Burn(3)



“Acceptable,” the dragon rumbled, and sat back on its haunches, awaiting the quarter payment. Gareth Dewhurst turned to his daughter and gave a small nod. They had expected this, and Sarah went to the truck, opened the passenger door, and reached into the glove compartment. She pulled out the small shiny fingerling of gold her father had formed by melting down his cheaply made wedding ring. It was all they had. They had nothing left to pay the dragon with at the end of his labor, but her father had refused all of Sarah’s attempts at solving that worry. “It’ll be taken care of,” was all he said.
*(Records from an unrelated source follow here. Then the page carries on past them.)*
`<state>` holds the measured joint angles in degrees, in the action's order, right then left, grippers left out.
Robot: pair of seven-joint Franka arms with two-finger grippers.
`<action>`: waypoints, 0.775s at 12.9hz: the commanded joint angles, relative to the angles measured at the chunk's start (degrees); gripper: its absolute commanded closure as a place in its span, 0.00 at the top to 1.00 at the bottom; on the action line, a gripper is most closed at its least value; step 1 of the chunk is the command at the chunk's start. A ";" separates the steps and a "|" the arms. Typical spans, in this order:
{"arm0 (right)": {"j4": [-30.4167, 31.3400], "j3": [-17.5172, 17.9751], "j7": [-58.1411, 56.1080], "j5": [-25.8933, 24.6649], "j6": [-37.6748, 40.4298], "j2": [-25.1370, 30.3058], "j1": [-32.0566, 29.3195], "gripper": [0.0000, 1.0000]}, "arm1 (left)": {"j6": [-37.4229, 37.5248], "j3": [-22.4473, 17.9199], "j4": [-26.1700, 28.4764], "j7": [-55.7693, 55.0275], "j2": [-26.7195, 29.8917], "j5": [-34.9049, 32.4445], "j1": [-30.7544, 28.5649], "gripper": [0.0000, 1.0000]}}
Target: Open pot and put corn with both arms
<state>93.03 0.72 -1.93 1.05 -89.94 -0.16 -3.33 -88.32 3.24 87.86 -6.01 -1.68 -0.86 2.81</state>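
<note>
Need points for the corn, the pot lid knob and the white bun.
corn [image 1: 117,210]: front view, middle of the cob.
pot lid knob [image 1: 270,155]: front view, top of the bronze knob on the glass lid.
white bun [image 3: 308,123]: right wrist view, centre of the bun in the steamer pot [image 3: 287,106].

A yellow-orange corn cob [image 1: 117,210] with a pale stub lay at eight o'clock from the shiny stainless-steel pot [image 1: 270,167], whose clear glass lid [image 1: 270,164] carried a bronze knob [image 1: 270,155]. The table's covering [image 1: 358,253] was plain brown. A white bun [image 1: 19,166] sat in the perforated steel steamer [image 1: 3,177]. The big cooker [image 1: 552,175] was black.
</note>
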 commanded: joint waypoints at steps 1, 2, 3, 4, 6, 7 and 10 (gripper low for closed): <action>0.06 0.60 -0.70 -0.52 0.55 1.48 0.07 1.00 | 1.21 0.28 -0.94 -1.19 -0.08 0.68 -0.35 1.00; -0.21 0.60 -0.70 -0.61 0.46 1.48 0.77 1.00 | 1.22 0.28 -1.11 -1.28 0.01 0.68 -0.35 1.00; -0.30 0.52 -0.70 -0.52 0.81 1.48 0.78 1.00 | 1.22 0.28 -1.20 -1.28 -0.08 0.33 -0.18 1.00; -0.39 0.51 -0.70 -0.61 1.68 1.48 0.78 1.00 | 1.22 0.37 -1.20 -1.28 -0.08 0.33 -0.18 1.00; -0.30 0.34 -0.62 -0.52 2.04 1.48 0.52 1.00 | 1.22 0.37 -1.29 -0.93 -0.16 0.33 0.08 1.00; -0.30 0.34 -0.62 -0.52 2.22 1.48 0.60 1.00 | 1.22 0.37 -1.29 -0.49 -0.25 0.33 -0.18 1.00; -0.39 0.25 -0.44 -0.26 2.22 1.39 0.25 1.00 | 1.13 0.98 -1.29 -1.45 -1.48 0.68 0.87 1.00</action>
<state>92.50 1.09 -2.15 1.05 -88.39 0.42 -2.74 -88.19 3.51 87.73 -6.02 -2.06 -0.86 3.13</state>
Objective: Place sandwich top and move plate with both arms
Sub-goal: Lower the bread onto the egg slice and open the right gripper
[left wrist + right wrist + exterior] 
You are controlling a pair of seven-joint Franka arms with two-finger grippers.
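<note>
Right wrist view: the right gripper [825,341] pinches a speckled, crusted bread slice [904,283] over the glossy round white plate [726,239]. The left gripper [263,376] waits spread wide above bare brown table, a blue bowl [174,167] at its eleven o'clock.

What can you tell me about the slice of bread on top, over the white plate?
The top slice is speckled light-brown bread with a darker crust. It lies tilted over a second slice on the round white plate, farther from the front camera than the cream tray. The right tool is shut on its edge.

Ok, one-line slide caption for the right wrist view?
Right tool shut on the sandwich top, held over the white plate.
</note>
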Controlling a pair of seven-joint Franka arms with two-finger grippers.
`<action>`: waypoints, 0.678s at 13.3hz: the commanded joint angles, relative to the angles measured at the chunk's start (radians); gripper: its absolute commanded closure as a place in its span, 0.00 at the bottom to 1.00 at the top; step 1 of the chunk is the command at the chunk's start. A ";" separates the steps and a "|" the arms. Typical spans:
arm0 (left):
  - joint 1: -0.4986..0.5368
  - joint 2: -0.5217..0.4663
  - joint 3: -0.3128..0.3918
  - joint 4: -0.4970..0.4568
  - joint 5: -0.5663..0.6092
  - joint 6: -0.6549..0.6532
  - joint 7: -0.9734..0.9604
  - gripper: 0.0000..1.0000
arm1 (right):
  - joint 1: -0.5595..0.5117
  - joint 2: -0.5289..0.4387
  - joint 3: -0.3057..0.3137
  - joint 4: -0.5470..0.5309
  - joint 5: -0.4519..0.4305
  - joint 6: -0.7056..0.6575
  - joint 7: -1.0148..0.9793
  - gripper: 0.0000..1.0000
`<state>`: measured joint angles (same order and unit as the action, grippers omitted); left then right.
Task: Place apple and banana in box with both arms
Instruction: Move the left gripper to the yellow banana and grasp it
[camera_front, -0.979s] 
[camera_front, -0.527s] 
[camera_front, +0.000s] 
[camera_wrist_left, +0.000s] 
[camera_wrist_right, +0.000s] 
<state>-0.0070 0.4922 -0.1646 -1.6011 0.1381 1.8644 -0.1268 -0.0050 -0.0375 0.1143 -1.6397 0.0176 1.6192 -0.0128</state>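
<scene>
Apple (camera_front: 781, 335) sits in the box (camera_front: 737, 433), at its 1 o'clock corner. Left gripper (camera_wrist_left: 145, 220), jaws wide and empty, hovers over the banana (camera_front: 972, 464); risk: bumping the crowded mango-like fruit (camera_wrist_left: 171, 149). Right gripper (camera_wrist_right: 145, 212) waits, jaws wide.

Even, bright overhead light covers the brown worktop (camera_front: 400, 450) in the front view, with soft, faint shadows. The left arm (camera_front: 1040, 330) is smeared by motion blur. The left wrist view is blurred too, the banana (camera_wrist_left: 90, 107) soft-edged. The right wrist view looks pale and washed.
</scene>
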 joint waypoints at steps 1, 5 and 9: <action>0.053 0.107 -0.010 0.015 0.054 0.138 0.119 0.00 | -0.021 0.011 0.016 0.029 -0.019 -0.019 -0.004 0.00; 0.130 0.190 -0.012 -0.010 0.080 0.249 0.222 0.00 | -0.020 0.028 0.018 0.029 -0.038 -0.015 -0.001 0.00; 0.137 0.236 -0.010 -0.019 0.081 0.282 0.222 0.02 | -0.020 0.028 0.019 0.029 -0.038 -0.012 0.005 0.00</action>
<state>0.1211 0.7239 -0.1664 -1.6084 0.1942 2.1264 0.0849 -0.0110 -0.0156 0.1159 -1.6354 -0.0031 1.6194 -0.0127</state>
She assumed this meant melting down her mother’s silver-service heirloom set, hoping the dragon would take the lesser metal, knowing it probably would.

But what if it refused? What if it took badly to being cheated? Though on the other hand, what choice did it have in the end? Even deputies who weren’t Kelby wouldn’t care all that much about a dragon being underpaid. Still, it didn’t sit well in Sarah’s stomach. Not much did. It was where she kept all her anxiety. And there was a lot these days.

She brought the small sliver of gold over to her father. He nodded at her, at her bravery, she thought, as he took it from her. He held it up for the dragon to sniff, which it duly did, in an intake so strong it was as if it were trying to pull the gold from her father’s outstretched fingers.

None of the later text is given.